- _EXERCISE GOAL_: What lines of the data below include the word "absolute"? Report them by copying each.

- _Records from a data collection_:
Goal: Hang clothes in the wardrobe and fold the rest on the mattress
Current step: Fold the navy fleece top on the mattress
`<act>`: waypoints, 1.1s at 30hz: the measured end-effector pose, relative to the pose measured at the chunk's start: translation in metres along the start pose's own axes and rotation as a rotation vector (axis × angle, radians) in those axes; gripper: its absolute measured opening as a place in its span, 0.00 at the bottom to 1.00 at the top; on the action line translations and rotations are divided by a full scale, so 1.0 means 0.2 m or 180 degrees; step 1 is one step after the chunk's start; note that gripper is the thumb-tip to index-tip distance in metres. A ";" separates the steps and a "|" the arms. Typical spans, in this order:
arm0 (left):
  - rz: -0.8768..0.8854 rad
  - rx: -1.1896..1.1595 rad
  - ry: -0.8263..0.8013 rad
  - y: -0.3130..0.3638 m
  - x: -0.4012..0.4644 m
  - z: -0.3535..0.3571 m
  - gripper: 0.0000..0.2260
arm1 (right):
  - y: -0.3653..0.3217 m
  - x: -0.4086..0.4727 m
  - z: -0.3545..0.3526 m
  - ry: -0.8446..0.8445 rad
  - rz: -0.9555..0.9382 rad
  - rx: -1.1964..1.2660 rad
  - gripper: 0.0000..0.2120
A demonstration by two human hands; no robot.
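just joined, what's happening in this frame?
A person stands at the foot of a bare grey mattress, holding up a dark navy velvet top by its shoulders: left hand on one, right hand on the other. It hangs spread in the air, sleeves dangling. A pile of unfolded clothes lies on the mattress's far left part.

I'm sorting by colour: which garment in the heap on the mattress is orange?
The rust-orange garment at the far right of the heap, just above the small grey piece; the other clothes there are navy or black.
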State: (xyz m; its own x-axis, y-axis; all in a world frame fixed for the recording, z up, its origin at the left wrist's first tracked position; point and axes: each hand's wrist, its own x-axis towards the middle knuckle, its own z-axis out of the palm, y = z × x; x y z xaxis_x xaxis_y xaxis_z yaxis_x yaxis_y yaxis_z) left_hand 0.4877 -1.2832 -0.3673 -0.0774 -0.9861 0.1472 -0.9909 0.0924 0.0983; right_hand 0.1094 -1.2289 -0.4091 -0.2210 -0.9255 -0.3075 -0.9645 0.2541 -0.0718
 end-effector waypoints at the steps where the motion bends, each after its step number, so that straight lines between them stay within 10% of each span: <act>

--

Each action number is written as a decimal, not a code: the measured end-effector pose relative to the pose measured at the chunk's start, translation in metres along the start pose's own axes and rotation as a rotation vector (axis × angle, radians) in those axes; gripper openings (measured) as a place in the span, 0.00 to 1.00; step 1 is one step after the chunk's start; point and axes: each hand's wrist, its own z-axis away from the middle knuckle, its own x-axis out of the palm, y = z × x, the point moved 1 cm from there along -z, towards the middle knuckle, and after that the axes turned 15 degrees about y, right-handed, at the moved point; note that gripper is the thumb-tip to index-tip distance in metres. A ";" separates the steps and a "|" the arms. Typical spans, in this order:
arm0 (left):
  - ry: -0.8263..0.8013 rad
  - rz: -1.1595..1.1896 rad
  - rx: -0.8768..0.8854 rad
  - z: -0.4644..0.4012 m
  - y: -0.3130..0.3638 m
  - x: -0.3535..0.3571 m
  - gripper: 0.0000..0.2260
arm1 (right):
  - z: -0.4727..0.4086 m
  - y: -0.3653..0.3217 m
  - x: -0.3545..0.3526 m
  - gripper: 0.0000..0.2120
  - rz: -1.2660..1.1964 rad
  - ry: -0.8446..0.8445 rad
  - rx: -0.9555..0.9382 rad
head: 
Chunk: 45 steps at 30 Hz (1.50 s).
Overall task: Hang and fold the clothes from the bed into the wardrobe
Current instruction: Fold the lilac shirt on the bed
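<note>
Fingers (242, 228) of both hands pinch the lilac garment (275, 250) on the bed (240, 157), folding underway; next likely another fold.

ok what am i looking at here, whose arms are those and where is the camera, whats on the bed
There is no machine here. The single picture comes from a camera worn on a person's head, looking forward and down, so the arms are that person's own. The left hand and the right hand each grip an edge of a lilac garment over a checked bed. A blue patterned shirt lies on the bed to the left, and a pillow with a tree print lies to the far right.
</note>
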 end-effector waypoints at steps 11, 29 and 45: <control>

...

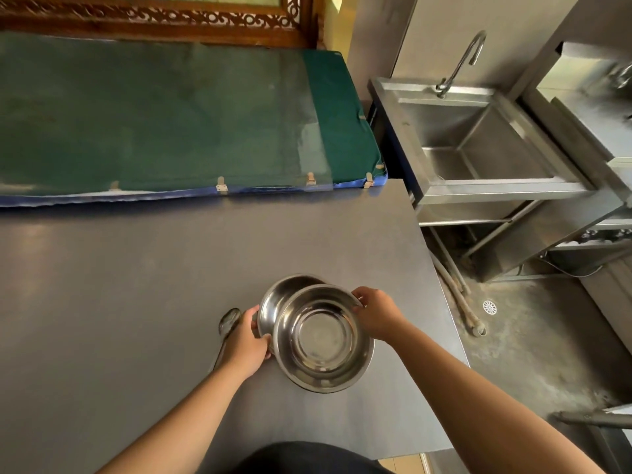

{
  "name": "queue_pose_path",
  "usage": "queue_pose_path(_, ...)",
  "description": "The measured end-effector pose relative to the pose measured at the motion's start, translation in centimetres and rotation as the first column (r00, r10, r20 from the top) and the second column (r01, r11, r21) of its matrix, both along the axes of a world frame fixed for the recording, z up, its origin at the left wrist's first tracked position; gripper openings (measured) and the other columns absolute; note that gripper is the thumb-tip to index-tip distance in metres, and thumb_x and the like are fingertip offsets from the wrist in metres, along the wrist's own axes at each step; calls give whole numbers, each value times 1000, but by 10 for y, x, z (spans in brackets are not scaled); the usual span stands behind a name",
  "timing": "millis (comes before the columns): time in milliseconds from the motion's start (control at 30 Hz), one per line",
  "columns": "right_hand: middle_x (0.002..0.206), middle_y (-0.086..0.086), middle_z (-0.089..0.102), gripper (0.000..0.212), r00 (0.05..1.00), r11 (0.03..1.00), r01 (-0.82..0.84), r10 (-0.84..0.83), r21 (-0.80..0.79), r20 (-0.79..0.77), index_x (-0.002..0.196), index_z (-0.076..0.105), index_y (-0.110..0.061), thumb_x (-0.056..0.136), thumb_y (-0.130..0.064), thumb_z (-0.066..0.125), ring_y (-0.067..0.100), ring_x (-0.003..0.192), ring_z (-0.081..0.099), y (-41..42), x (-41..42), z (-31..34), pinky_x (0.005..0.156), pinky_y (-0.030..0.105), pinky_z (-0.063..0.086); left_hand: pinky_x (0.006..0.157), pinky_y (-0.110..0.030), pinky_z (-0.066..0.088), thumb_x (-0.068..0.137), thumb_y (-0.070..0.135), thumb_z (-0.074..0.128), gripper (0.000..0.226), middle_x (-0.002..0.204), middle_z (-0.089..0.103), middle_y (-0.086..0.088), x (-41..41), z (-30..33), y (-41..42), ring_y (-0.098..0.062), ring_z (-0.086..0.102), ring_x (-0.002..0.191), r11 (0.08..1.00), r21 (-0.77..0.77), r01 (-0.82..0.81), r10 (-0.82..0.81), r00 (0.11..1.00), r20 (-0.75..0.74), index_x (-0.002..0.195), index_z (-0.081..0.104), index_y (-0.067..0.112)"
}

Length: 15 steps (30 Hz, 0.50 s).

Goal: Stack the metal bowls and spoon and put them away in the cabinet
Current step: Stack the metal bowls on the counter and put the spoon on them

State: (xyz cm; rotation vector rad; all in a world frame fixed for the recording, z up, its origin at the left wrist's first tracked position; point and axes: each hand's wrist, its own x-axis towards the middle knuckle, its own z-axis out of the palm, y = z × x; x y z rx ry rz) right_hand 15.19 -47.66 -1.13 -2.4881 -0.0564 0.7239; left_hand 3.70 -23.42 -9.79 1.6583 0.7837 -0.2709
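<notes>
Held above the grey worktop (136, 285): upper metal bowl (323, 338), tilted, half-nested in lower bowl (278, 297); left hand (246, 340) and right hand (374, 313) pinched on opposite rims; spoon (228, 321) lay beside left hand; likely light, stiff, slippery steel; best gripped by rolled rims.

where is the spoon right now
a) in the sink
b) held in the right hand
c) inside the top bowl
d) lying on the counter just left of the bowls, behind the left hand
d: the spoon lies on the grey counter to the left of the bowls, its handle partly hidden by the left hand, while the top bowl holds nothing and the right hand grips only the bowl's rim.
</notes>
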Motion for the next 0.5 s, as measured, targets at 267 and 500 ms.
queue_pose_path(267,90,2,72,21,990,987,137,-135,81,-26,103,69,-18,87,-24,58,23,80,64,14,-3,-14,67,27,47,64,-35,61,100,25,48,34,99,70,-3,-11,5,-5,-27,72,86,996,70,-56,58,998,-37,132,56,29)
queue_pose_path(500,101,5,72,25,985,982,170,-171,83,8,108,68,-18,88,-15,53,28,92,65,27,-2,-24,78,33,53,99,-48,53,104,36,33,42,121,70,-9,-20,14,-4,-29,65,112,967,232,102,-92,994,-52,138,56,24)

- _RESULT BELOW_:
`<act>`: waypoints, 1.1s at 30hz: the measured end-effector pose, relative to the pose measured at the chunk's start: translation in metres along the start pose's own axes and rotation as a rotation vector (axis × angle, radians) in those axes; gripper: its absolute measured opening as a place in its span, 0.00 at the bottom to 1.00 at the top; on the action line translations and rotations are divided by a full scale, so 1.0 means 0.2 m or 180 degrees; step 1 is one step after the chunk's start; note that gripper is the thumb-tip to index-tip distance in metres. A ";" separates the steps and a "|" the arms. Typical spans, in this order:
  "description": "The measured end-effector pose relative to the pose measured at the motion's start, translation in centimetres and rotation as the first column (r00, r10, r20 from the top) and the second column (r01, r11, r21) of its matrix, both along the axes of a world frame fixed for the recording, z up, its origin at the left wrist's first tracked position; gripper openings (measured) and the other columns absolute; note that gripper is the thumb-tip to index-tip distance in metres, and thumb_x and the like are fingertip offsets from the wrist in metres, along the wrist's own axes at each step; calls give whole numbers, each value times 1000, but by 10 for y, x, z (spans in brackets are not scaled); the usual span stands behind a name",

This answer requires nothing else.